> _TASK INSTRUCTIONS_: Could you give the data that follows again exactly, without its pictures?

> _DATA BELOW_:

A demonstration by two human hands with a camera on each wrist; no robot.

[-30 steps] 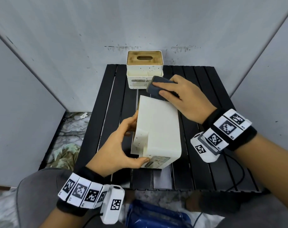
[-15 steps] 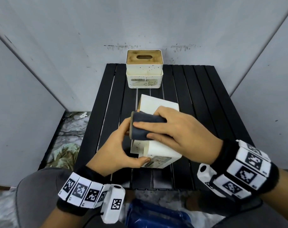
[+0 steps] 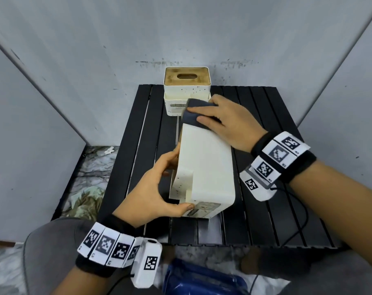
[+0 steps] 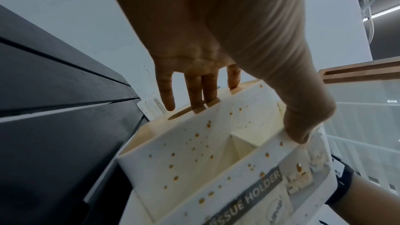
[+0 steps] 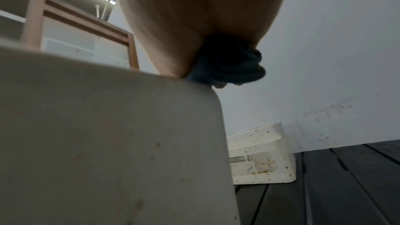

> _THE COMPLETED TASK_:
A demonstration by two human hands with a camera on each wrist; no robot.

[-30 steps] 
[-15 steps] 
[+0 steps] 
[+0 steps] 
[+0 steps] 

Above is the complete output.